Report how many lines in the data below hold the string "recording". Nothing else should appear in the answer.
★ ★ ★ ★
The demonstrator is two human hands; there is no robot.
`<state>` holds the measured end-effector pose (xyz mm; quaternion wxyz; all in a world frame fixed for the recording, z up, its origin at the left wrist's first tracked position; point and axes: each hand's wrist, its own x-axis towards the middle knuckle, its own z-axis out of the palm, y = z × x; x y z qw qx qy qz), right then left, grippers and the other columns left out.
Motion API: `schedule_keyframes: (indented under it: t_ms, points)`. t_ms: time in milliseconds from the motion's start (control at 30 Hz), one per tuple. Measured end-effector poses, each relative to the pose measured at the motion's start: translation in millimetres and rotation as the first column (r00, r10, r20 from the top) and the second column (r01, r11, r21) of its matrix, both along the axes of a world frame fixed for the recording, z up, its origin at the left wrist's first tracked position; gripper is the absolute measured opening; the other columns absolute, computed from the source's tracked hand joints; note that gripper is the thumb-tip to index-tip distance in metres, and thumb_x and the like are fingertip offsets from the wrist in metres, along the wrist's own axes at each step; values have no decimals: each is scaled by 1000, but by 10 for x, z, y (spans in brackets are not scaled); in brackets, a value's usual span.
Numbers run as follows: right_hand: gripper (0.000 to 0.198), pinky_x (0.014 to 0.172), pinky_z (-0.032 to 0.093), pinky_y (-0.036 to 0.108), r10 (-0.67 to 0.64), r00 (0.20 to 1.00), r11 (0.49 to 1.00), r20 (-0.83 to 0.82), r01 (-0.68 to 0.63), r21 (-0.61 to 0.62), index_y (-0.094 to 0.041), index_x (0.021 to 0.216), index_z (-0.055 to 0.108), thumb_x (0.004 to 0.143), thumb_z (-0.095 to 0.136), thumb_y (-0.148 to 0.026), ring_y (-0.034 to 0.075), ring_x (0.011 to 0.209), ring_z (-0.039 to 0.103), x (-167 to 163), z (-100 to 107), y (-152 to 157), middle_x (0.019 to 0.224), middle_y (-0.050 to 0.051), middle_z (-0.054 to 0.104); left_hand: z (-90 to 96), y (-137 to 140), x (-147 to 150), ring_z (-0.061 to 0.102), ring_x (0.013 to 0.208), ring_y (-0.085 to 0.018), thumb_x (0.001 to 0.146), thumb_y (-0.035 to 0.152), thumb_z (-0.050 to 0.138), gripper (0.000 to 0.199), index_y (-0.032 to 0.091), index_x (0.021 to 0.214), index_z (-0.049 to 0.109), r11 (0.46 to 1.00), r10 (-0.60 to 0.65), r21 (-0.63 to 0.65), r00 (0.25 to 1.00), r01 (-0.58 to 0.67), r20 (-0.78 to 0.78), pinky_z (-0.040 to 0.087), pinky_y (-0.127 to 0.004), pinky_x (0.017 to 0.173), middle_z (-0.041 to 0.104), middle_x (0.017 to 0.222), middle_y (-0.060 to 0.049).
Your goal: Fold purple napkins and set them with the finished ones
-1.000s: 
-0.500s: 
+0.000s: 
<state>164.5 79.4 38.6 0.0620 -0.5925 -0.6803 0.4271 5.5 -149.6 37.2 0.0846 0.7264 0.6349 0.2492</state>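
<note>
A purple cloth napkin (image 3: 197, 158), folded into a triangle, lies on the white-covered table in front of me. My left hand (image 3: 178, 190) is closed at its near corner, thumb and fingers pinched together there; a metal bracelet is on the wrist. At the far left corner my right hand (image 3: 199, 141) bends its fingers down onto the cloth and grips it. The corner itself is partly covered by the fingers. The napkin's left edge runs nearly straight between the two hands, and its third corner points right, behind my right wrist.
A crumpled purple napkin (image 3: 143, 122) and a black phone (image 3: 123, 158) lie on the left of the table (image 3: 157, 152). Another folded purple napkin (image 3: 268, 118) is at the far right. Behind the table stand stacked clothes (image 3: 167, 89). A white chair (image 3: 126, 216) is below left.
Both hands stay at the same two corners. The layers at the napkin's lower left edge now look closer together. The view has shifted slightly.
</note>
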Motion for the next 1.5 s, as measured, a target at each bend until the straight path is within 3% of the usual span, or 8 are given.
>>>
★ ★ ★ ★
## [Solution for this problem]
2